The best way to do that, on a square, is to place our four "code points" all the way at the four corners of the square, as far away from each other as possible. By "as far away from each other as possible," I mean in the sense of https://en.wikipedia.org/wiki/Pole_of_inaccessibility — I mean we want to maximize the minimum distance between any two points. A mathematician would notice that this is the same thing as maximizing the radius R such that we can draw a circle of radius R around each of our code points without any of the circles intersecting. (R in this case is half of the square's side length.)

If we add a fifth code point, this same reasoning would lead us to place that fifth point right smack in the center of the square. And the sixth point... well, I feel like that gets tricky.

BUT! In actual communications, we don't send messages encoded as real points in 2D squares.

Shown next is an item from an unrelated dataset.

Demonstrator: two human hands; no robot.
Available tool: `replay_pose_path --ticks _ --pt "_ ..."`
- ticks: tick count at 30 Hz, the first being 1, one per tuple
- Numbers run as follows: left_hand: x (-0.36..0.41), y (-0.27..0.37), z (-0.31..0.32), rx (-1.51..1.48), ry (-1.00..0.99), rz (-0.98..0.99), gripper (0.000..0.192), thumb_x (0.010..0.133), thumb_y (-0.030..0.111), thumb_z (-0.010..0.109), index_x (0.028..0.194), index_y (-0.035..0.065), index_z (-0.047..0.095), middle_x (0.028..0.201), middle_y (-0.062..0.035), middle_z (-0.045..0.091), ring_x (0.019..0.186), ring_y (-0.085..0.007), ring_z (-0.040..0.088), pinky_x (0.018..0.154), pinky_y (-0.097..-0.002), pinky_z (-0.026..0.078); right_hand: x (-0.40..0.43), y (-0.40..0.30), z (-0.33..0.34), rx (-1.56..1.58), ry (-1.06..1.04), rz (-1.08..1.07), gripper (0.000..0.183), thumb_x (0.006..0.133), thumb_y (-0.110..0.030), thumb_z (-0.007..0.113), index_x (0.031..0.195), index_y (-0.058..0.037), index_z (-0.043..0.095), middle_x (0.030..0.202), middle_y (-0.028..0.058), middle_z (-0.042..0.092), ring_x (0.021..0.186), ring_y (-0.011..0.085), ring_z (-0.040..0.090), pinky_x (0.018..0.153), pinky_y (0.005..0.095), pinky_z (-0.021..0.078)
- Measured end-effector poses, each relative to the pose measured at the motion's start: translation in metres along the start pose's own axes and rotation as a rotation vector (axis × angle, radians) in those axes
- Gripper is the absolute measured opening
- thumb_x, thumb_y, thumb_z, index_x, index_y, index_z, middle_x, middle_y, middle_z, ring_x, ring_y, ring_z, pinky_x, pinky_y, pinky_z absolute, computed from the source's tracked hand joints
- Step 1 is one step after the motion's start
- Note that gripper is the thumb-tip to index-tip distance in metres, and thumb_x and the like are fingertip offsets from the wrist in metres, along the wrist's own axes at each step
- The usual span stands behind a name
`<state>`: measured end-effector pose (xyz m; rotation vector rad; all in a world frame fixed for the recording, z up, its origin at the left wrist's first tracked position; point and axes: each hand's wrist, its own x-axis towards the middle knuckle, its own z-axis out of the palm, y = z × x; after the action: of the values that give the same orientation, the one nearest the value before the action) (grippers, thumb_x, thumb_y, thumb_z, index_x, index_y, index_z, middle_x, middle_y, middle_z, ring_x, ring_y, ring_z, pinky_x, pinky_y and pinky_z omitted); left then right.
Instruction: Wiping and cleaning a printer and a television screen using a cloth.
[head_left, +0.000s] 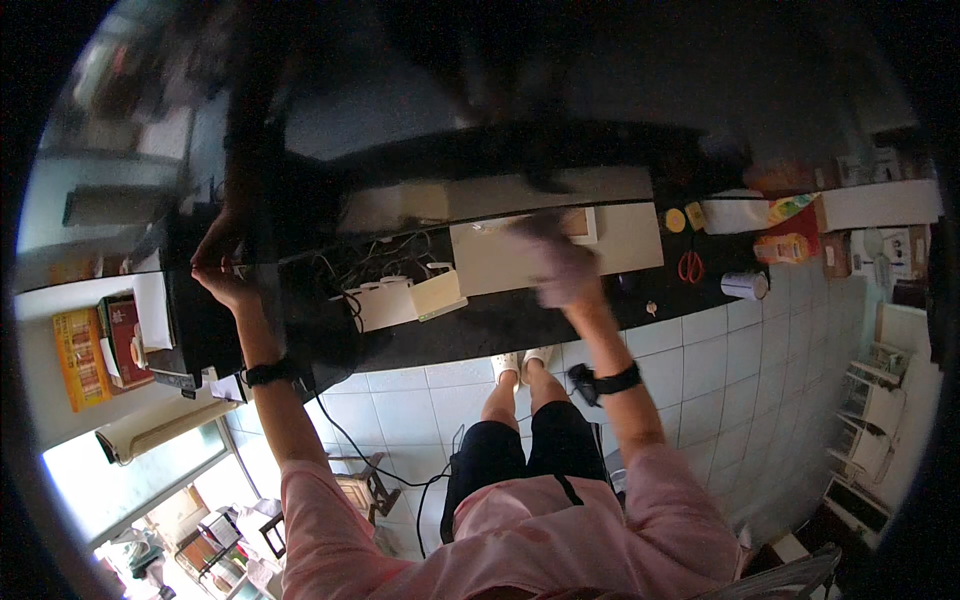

We send messages as discrete bit-strings, i.e., strings of zeros-and-ones of length N, which you can see as discrete points at the corners of an N-dimensional hypercube. Then, if we want to send K different messages robust against errors(+), we should pick as our code points some K corners of the hypercube so as to maximize the minimum Manhattan distance along the hypercube's edges between any two code points. This is the basic idea behind error-correcting codes.

A digital error-correcting code is "K code points in a bounded region of N-dimensional hyperspace (namely the discrete set of corners of a unit hypercube), selected so as to maximize the minimum distance between any two of them." The kissing-hyperspheres problem is "K sphere-centers in a bounded region of N-dimensional hyperspace (namely the continuous set of points at unit distance from the origin), selected so as to maximize the minimum distance between any two of them (and then, if that minimum distance is still >=1, increase K and try again)."

If all you meant is "Those two problem statements don't seem 100% equivalent," I think I agree with you. But if you meant you didn't see the similarity at all... well, I hope this helped.

https://en.wikipedia.org/wiki/Pole_of_inaccessibility

https://en.wikipedia.org/wiki/Error_correction_code

(+) — edited to add: Robust against the traditional model of error, i.e., our "threat model" is that any given bit has a constant small probability of getting flipped, so that our observed point may be some random Manhattan walk away from the code point you actually sent. You could instead use a different threat model — e.g. supposing that the bits sent in the actual digital message's "low-order" bits would flip more often than the high-order bits — in which case the optimal selection of code points wouldn't be as simple as "just maximize Manhattan distance."

  • This helped a lot, thanks! I now see a similiarity where I was missing the bridges between geometry and lossy information channels. It's really interesting, though it's a really complex problem.